Avevamo promesso 4 ore e mezzo poi cinque... Non è lungo perché quando sei lì non sembra affatto lungo. Quando sei a teatro il tempo si dilata, succede la stessa cosa di fronte a una cosa bella. Se lo spettacolo è bello, cioè quando è ispirato, la gente è disposta a stare due ore in più. Personalmente mi prendo tutto il tempo che ci vuole per raccontare, per spiegare quello che succede e perché succede, i collegamenti tra le storie.... In TV tutto deve essere ridottissimo. L’intervallo poi ha una funzione sociale importante tanto quanto lo spettacolo. Gli spettatori mangiano, bevono, è una maratona per tutti, spettatori e attori. Alla fine quando sarà finito, sarà di nove ore, dalle 14 alle 23 di sera con intervalli variabili di lunghezza. In fondo è un viaggio, uno si fa imbarcare. Le persone più lo vedono più gli piace e vorrebbero che durasse di più perché lo considerano un viaggio, un viaggio fatto insieme appunto.
Di cosa tratta Lipsynch?
Lipsynch E' uno spettacolo sulla voce. Come teatro siamo associati di più all’immagine, abbiamo come una “firma visuale”. Questo spettacolo invece è più improntato sulla voce che è diversa dal linguaggio, non è la stessa cosa. Spesso si confonde voce con parola e linguaggio ma sono tre temi differenti. La voce è associata alla madre, la lingua è un codice e la parola è l’individuo.

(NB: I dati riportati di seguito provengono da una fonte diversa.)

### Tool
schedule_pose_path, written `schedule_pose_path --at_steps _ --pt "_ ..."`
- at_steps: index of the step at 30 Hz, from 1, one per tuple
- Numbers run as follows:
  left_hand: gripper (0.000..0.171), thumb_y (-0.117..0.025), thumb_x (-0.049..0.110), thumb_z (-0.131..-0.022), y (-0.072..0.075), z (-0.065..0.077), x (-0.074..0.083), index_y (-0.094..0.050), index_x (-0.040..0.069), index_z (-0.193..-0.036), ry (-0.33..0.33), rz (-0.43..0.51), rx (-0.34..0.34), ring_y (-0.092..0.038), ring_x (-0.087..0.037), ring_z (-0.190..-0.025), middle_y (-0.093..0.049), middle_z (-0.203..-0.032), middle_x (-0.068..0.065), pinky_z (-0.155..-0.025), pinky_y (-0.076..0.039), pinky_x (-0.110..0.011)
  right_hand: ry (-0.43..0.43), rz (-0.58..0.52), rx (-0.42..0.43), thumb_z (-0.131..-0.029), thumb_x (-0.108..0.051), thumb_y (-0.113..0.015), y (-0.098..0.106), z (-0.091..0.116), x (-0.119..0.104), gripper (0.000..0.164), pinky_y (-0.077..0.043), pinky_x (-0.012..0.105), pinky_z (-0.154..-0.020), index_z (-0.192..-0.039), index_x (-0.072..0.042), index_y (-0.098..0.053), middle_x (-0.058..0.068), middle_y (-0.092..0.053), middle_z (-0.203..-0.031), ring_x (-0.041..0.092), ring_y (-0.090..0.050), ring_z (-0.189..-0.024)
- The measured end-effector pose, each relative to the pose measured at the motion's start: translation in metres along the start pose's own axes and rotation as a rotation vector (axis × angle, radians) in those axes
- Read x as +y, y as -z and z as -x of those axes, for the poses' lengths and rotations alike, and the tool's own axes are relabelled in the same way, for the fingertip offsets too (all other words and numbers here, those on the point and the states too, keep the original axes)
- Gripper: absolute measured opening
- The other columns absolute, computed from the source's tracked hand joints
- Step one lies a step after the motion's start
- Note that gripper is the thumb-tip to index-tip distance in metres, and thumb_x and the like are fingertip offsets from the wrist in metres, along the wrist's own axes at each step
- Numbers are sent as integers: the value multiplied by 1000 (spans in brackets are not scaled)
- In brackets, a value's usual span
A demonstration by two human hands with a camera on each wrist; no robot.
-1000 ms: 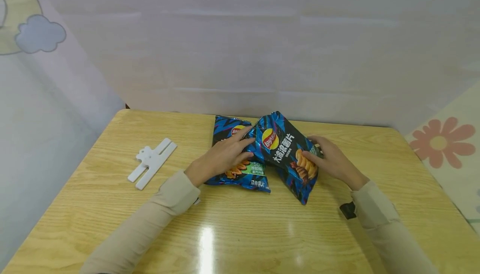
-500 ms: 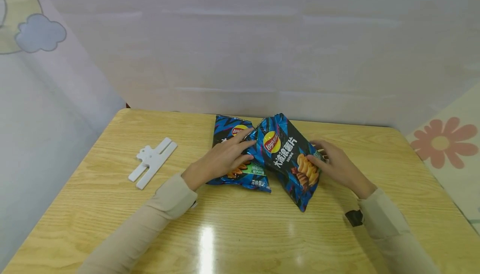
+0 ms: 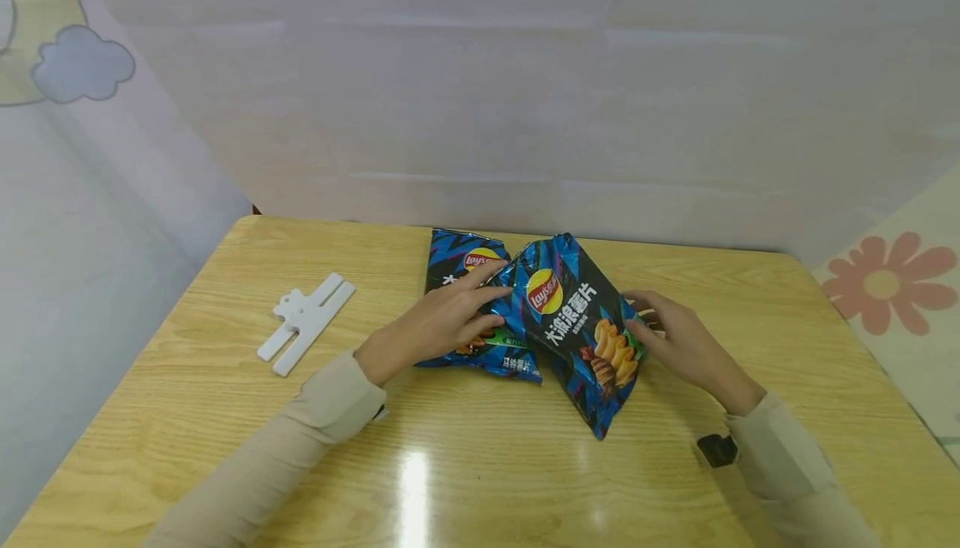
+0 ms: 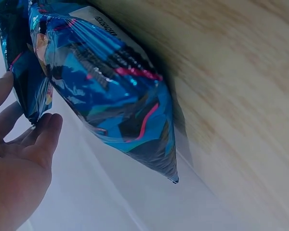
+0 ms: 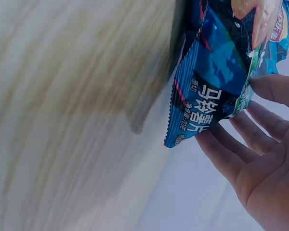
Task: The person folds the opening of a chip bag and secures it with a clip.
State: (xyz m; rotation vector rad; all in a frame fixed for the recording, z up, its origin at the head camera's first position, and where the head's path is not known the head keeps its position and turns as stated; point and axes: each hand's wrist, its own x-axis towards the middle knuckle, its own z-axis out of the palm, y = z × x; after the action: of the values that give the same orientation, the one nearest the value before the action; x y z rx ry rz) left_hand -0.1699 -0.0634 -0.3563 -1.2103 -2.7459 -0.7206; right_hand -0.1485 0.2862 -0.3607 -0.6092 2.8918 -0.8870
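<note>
On a wooden counter (image 3: 480,473), a tilted chip bag (image 3: 573,323) is being held partly over a flat chip bag (image 3: 480,356).

The tilted chip bag is occupying the middle of the counter towards its far edge, its upper left side overlapping the flat chip bag. The left grip (image 3: 427,323) is loosely pinching that side; the right grip (image 3: 678,340) is holding the right edge, thumb in front, fingers spreading behind. A white clip (image 3: 303,319) is lying well apart to the left. Slick foil is probably posing the main risk: with both grips bearing only on edges, the held bag could be slipping or swinging if either is loosening. The overlap could also be dragging the flat chip bag along, and overly hard squeezing could be crushing the contents.
</note>
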Motion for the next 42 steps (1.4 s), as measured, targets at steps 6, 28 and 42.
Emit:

E’ un po’ intellettuale come spiegazione!
Questa differenza è una scoperta che ho fatto studiando la voce: la voce è ciò che ti sconvolge, è quella che vai a scoprire per avere spiegazioni sul mondo. La voce è importante, quando il bimbo è in grembo sente la voce della madre. E la parola appartiene all’individuo ed è quello che lo rispecchia. Il linguaggio è un codice di comunicazione, all’interno del quale rientra il teatro, la danza, il movimento, la musica: è sempre un linguaggio. La parola è l’azione dell’esprimersi. La voce è più interiore, è legata ai sensi, alla filosofia dell’esistenza.
Nello spettacolo metto in scena dei personaggi che entrano in conflitto con la voce o con la parola o con il linguaggio. Ci sono come degli inciampi, delle rotture legate a queste tre cose. Per esempio, c’è una giovane che ha un tumore nella zona del cervello legata alla parola e diventa afasica. Si può esprimere però con la voce, non ha la parola ma ha la voce.
Cosa pensa lei della sua voce?
La sto scoprendo sempre di più. Io non mi sono mai ascoltato veramente. Mi hanno fatto moltissimi complimenti per la mia voce recentemente: non pensavo di avere questo potere evocativo. La radio poi, provoca più immagine nella testa delle persone che la Tv, evoca sensazioni.
Sarebbe stato sprecato in radio!
Negli anni Ottanta ero in piena crisi e avevo pensato di fare radio, avevo dimenticato perché facevo quello che facevo. Però mi piace davvero la radio. Accetto più facilmente interviste alla radio che in TV. Alla radio c’è una libertà maggiore.